Richard J. Prystowsky at AACU:


How to Guide Groups in Embracing Viewpoint Diversity

  • → When possible, have participants sit in a circle in order to create a community-like setting.
  • → Agree to jettison hierarchies in the room. Also agree that no one will be retaliated against for expressing a view that others do not like. One by one, everyone should commit to these agreements verbally.
  • → Establish decorum rules that everyone agrees to follow (for example, no name-calling or personal attacks).
  • → Ensure that everyone who wants to speak will have an opportunity to do so. (Perhaps use a “talking stick.”)
  • → Especially for difficult discussions, establish common ground that unites the group (such as, “Do we all agree that we want to be engaged citizens working for the benefit of our communities?”).
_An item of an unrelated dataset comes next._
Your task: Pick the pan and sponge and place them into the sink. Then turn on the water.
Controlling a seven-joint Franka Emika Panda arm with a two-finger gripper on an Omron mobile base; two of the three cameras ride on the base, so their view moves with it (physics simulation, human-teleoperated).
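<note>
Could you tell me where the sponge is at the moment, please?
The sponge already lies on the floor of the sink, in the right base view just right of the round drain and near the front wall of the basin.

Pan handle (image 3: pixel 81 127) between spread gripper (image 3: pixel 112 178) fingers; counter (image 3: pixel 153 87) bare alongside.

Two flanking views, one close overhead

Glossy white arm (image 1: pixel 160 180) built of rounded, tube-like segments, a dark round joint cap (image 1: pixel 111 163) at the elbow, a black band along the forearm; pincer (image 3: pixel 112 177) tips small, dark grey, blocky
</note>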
  • → Ask participants to avoid using overly general words or phrases such as “liberals,” “conservatives,” “the left,” or “the right.” Often, such terms are divisive and do not advance understanding or help to create alliances.
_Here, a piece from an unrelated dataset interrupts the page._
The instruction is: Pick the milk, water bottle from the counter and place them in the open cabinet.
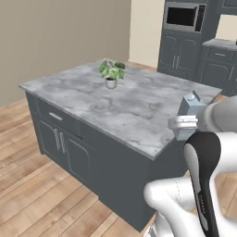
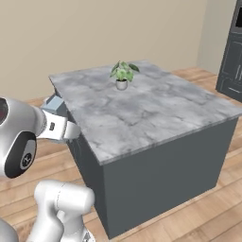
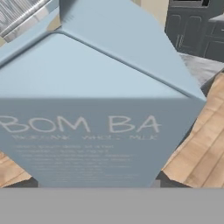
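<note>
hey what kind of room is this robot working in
A home kitchen, rendered in simulation. A marble-topped island counter over dark grey base cabinets sits on a wood floor, a built-in microwave is set into tall dark cabinetry, and the gripper holds a milk carton.

We see the potted plant (image 1: 111,74) standing on the counter (image 1: 134,111), toward its far side. The milk (image 1: 189,113) sits off the counter's edge, beside its near right corner. Behind the counter, a microwave (image 1: 184,16) sits above the base cabinets (image 1: 178,53).
</note>
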You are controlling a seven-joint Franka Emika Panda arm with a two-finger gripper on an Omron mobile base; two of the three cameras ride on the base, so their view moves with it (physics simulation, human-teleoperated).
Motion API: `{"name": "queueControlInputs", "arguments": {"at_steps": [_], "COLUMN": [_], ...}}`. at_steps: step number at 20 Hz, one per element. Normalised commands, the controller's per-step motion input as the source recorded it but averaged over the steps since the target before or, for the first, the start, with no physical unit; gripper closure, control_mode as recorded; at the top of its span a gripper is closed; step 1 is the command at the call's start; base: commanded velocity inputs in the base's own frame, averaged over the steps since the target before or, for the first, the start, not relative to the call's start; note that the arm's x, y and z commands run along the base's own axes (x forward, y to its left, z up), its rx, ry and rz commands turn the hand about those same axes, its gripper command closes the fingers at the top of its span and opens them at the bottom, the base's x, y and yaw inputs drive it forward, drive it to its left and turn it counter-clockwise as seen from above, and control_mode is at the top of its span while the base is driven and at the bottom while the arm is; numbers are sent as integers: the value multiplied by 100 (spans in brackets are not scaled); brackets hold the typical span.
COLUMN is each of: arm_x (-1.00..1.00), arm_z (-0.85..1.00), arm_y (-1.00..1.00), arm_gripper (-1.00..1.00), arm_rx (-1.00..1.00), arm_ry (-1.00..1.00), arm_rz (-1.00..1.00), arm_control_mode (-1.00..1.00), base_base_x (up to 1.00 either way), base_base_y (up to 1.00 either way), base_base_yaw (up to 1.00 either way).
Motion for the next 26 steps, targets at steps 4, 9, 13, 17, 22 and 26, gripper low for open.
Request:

  • → Remind participants to listen and speak to others as they would want others to listen and speak to them.
  • → Agree to listen to others in order to understand them rather than to be ready to reply to them.
  • → Before participants respond to a perspective that they find problematic, they should first summarize the perspective in a way that the person holding it would deem accurate. If they summarize it incorrectly, they should ask for clarification.
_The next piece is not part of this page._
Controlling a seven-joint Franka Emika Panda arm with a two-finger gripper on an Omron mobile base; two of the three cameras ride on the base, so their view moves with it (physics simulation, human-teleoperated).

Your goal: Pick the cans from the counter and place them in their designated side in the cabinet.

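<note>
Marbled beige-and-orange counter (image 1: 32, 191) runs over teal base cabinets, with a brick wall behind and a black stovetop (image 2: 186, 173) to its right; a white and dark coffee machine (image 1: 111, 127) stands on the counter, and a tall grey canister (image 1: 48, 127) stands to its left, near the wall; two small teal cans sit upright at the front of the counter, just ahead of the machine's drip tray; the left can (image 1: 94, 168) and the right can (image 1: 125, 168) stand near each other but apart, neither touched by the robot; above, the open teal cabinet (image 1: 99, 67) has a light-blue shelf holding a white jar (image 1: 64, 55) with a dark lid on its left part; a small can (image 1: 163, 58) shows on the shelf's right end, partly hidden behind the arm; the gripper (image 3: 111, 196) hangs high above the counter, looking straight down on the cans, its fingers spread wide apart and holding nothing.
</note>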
  • → Commit to supporting each other, especially when people disagree. It’s normal to feel uncomfortable when hearing good-faith views that challenge one’s own assumptions.
  • → Participants should not necessarily assume bad faith on the part of those whose views they find challenging.
  • → At the end of each session, restate the group’s unifying common ground.
  • → Inject grace. Allow for mistakes.
  • → Remember: Ultimately, it’s about maintaining good relationships, establishing alliances, and strengthening the group’s health, not about adopting the same perspectives.